The new weird jerks may seem interesting at first glance because of their resemblance to Pac-Man, but their resemblance to this video game character is probably the least weird thing about them. These unusual robotic creatures are part of what researchers in a new study showed last year: robots that, for the first time in the world, were built entirely using living cells. “These are new living machines,” explained Joshua Bongard, a computer and robotics scientist at the University of Vermont at the time.
Now Bongard and his colleagues have entered the next stage, giving honeybees the ability to reproduce and create new versions of themselves. In this case, self-replication is not achieved by the kind of reproductive techniques we usually see in normal living organisms.
The researchers found that if they placed a sufficient number of honeycombs adjacent to each other in a laboratory container, their collective motion would bring together the free cells of the frog floating in solution.
When enough of those cells are put together, a mass of about 50 cells naturally becomes the offspring of honeycombs that can swim independently and create their own offspring.
This phenomenon, called spontaneous kinetic or kinematic replication, has previously been seen in other types of molecular models and machines, but has not been observed in multicellular living systems such as honeycombs. Researchers in a new article explaining these recyclable creatures say:
We found that kinetic multicellular assemblies can also create functional versions of themselves by moving and compressing free cells in their environment. This form of immortality, which has never been seen before in any organism, occurs spontaneously within a few days; Not to evolve over thousands of years.
Simulation (left) predicts true self-replicating system (right) in vitro
Researchers to build self-replicating robots, pluripotent stem cells of the African toad’s embryonic skin (Xenopus laevis) And placed them in saline solution. During this process, a number of cells clumped together into a spherical creature, and cilia formed on its outer surface that allowed it to move.
When the twelve first-generation organisms were transferred to another container with free stem cells, the movement of these organisms brought the free stem cells together into masses that formed a new generation of organisms that repeated the same behavior. However, when the same stem cells were left alone in solution, they did not clump together. This shows that the initial movement of the ancestral knees is needed to create the next generation.
The researchers explained in their paper that this self-replicating movement behavior, which is a behavior not previously seen in plants or animals, can be achieved without genetic modification.
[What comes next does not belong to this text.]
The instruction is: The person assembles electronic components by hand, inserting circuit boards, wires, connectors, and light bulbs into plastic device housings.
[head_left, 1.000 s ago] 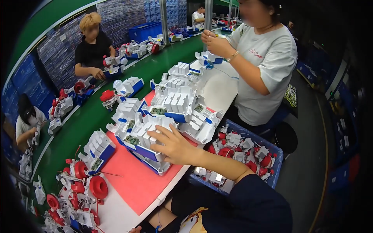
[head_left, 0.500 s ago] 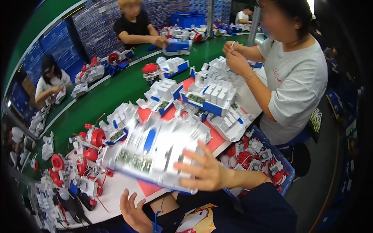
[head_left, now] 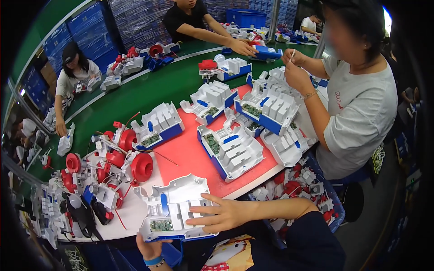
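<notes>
A white plastic housing (head_left: pixel 177 195) with a blue underside is held low in front of me, at the near edge of the table. A green circuit board (head_left: pixel 161 225), a blue strip and a row of white compartments show inside it. My left hand (head_left: pixel 153 249) grips its near left corner from below, fingers partly hidden. Across the compartments on its right side lie the fingers of my right hand (head_left: pixel 221 215), holding that side; the thumb is out of sight. Just beyond, a similar housing (head_left: pixel 233 153) rests on the red mat (head_left: pixel 181 158).
Several more housings (head_left: pixel 271 108) stand on the mat's far side. Red and white wired parts (head_left: pixel 142 167) pile up at left. A blue bin (head_left: pixel 337 198) of similar parts is at right, beside a co-worker (head_left: pixel 361 108). A green conveyor (head_left: pixel 117 104) runs behind.
The housing has come down and closer to me. My left hand, open and apart from it before, now grips its corner. Across the conveyor, a co-worker's arms reach further right.
</notes>
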The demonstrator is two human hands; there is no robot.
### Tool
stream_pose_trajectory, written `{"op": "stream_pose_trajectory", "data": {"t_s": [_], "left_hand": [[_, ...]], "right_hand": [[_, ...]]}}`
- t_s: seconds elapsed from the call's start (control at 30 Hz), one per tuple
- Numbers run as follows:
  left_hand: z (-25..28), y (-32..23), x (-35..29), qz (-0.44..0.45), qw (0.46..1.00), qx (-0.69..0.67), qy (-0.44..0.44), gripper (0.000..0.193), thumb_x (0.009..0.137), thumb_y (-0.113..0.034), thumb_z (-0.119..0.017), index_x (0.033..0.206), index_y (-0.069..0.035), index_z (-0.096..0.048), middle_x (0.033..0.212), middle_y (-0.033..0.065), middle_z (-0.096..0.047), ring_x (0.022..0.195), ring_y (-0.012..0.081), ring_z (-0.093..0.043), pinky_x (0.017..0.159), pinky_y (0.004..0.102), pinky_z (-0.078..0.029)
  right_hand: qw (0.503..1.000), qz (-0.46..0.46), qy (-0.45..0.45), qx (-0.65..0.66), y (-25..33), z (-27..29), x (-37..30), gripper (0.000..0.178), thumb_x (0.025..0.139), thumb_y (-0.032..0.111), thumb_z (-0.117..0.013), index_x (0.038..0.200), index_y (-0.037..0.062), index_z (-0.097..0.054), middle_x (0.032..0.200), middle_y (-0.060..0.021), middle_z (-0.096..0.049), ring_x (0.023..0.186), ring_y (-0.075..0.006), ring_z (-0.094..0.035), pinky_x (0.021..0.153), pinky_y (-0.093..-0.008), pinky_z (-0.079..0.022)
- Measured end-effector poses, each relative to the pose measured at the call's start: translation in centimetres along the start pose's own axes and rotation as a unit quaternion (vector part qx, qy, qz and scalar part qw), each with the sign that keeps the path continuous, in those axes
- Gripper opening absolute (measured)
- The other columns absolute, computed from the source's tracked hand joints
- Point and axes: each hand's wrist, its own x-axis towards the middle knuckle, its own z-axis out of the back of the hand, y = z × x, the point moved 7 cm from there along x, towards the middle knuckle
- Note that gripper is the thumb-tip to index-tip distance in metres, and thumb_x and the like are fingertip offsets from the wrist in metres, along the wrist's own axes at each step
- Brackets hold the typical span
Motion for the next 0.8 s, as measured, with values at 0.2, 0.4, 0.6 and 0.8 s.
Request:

This shows how biological molecules can adapt and change in response to their environment.
Color image of honeycombs (red) and freedom stem cells stacked together (green)
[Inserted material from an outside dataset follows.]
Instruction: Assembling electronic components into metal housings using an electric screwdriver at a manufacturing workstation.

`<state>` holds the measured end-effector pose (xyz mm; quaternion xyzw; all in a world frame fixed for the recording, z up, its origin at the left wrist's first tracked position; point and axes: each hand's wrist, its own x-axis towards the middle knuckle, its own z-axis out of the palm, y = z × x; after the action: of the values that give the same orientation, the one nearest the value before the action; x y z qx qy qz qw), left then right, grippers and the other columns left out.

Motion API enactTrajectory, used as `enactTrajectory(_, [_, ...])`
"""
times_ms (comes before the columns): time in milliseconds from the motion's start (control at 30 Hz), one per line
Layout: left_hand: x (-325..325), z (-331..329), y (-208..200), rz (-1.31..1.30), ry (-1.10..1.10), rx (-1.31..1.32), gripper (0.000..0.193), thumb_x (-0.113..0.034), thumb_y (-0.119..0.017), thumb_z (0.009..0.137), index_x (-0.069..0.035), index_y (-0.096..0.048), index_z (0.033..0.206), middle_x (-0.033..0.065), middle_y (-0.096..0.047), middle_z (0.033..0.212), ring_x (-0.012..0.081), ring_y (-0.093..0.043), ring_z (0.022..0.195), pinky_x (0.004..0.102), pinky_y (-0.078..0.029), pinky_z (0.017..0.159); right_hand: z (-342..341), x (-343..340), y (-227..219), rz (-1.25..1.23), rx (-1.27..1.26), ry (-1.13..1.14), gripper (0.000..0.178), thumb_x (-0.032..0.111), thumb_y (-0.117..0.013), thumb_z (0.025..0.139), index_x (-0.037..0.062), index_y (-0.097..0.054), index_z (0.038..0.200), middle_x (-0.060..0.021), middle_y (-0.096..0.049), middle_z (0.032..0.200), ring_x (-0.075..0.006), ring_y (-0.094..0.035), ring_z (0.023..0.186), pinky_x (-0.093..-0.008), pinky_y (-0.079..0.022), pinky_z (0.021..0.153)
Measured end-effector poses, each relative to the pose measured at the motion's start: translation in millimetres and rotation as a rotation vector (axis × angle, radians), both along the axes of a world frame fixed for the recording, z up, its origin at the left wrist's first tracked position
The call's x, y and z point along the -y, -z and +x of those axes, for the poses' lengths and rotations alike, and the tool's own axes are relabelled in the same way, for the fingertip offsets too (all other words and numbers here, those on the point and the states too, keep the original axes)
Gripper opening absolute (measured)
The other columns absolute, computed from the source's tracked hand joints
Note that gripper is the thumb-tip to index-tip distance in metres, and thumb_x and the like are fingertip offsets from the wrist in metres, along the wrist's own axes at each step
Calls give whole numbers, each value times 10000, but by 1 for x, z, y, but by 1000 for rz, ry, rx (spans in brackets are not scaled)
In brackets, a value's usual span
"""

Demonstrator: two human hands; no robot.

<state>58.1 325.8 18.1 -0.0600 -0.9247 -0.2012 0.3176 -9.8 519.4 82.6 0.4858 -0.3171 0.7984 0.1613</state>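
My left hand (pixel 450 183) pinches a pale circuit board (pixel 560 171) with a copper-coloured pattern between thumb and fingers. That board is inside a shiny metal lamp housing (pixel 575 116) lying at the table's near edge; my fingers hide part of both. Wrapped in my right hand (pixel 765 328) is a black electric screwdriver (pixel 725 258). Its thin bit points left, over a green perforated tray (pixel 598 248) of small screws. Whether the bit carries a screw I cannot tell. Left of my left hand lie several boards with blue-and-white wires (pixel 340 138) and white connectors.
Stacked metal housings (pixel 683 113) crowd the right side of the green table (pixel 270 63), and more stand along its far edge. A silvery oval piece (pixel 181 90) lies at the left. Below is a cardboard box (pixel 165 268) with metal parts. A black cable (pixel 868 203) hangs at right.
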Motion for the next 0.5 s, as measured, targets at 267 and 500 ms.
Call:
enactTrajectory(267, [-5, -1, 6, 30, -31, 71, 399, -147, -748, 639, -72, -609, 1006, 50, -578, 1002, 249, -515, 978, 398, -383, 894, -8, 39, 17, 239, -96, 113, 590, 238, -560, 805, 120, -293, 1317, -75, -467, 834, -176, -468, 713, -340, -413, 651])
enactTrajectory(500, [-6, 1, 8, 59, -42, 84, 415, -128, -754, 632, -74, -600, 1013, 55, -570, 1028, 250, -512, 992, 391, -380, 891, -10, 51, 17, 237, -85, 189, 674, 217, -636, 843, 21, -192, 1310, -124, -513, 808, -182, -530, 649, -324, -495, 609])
Using artificial intelligence to simulate conditions that may increase self-replicating behaviors, the researchers found that they could amplify the phenomenon. They explain:
Simulations showed that some shapes enhanced mass size and reproduction cycles, while others reduced it or prevented self-replication. Some geometric shapes, but not all, were better than spherical shapes.
Ultimately, these circular shapes (essentially three-dimensionally packed) were the best candidate for the frog’s free cells to accumulate in the form of new organisms, and changes in the environment (walls that restricted the movement of honeycombs) also contributed to this process.
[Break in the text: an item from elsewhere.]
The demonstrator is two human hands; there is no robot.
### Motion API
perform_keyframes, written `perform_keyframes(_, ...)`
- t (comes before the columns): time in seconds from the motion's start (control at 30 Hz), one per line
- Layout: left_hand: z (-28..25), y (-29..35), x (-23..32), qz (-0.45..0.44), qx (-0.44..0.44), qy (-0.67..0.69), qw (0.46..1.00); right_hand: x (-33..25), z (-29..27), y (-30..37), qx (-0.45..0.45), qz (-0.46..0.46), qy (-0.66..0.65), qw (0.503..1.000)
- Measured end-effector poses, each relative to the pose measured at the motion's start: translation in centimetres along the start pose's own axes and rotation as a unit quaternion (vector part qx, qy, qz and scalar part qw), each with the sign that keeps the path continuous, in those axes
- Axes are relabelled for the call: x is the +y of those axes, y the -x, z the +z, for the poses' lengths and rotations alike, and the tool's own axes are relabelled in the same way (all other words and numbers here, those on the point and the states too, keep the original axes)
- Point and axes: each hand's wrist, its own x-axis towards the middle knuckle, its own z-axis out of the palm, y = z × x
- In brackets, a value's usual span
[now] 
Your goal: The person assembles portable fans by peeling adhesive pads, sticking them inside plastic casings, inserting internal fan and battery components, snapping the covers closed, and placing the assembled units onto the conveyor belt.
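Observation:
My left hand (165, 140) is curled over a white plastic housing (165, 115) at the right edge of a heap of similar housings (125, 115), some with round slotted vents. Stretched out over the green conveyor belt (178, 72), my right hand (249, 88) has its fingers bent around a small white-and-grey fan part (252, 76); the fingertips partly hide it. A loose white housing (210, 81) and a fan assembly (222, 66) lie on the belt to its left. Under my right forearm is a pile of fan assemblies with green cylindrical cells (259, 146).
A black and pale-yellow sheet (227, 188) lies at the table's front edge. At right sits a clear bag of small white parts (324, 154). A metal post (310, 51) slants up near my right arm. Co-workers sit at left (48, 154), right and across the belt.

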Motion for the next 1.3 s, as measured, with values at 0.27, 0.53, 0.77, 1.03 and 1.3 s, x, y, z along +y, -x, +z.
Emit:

While we are still in the early stages of working with living robots, researchers say that if we can figure out how they work and find the right task for them, unusual creatures can one day do useful things. “These entities may help improve future technologies and reduce the need for outside guidance,” the researchers explain. “Life is full of amazing behaviors beyond what we see, waiting to be discovered.”
The findings are reported in the journal PNAS.